## About this task
Copy out precisely the lines from the start of the data through the line with "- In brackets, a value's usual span", and keep pictures out of it.

(Data section)

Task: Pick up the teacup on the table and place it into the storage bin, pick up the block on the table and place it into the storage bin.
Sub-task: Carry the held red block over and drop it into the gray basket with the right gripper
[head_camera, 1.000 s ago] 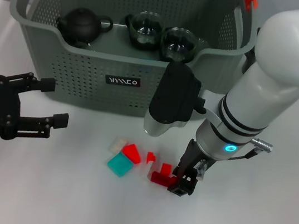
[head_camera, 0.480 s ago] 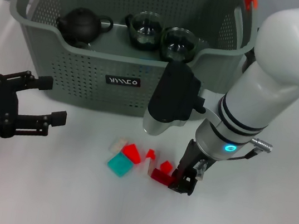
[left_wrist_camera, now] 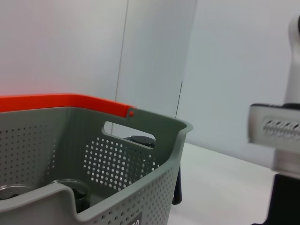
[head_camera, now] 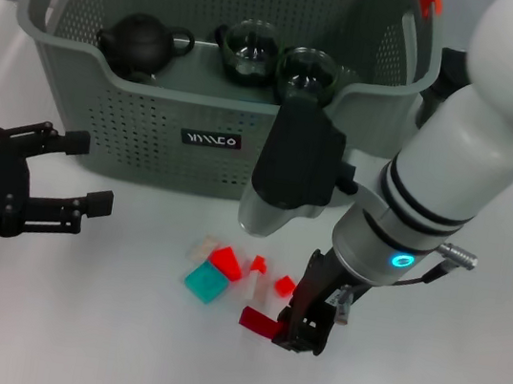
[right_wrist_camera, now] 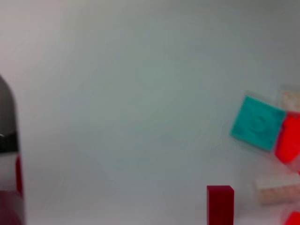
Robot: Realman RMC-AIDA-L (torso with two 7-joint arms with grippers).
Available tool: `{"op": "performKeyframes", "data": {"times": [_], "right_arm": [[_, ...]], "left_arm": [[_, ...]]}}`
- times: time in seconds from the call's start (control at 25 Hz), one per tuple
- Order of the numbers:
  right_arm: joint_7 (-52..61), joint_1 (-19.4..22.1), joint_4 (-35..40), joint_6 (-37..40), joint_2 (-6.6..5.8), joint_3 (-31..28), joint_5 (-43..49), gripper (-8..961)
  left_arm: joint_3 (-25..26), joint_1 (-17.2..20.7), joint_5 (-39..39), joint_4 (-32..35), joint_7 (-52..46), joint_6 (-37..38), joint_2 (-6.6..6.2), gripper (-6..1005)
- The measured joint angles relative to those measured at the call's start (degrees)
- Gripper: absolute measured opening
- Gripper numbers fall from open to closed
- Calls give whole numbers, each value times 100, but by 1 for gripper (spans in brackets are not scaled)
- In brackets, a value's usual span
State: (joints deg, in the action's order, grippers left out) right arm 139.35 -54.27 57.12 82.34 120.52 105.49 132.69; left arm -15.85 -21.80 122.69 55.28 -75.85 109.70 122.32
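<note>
My right gripper [head_camera: 297, 336] hangs low over the table in front of the block pile, shut on a dark red block [head_camera: 256, 321] that sticks out to its left. The right wrist view shows this dark red block [right_wrist_camera: 220, 204] too. Behind stands the grey-green storage bin [head_camera: 150, 128] with two glass teacups [head_camera: 249, 51] inside, beside a black teapot [head_camera: 142, 43]. No teacup shows on the table. Left of the bin, my left gripper [head_camera: 86, 171] rests open and empty.
Loose blocks lie in front of the bin: a teal one [head_camera: 206, 283], a red one [head_camera: 226, 262], a pale one [head_camera: 202, 247] and small red pieces [head_camera: 285, 284]. The left wrist view shows the bin's wall [left_wrist_camera: 117, 187] and orange handle [left_wrist_camera: 65, 101].
My right gripper has pulled the dark red block out of the pile, toward me and a little left. The left gripper has barely moved.
</note>
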Motion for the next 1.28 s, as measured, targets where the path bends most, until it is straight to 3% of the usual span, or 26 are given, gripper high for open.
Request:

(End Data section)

## Written solution
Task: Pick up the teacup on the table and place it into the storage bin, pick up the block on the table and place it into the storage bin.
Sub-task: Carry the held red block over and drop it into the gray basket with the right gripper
[head_camera, 1.000 s ago] 
[head_camera, 0.480 s ago] 
[left_wrist_camera, now] 
[head_camera, now] 
[right_wrist_camera, now] 
Robot: Realman RMC-AIDA-L (torso with two 7-joint arms with grippers).
Available tool: `{"op": "performKeyframes", "data": {"times": [_], "right_arm": [[_, ...]], "left_arm": [[_, ...]]}}`
- times: time in seconds from the call's start (control at 25 Hz), one per tuple
- Order of the numbers:
  right_arm: joint_7 (-52..61), joint_1 (-19.4..22.1), joint_4 (-35..40), joint_6 (-37..40), joint_2 (-6.6..5.8), joint_3 (-31..28), joint_5 (-43..49), gripper (-8..961)
  left_arm: joint_3 (-25..26), joint_1 (-17.2..20.7), joint_5 (-39..39), joint_4 (-32..35), joint_7 (-52..46), joint_6 (-37..38), joint_2 (-6.6..6.2), gripper (-6..1005)
- The measured joint angles relative to those measured at the call's start (degrees)
- Gripper: absolute measured opening
- Gripper numbers fall from open to closed
- Calls give whole numbers, each value times 100, but by 1 for gripper (spans in brackets are not scaled)
- In brackets, a value's usual span

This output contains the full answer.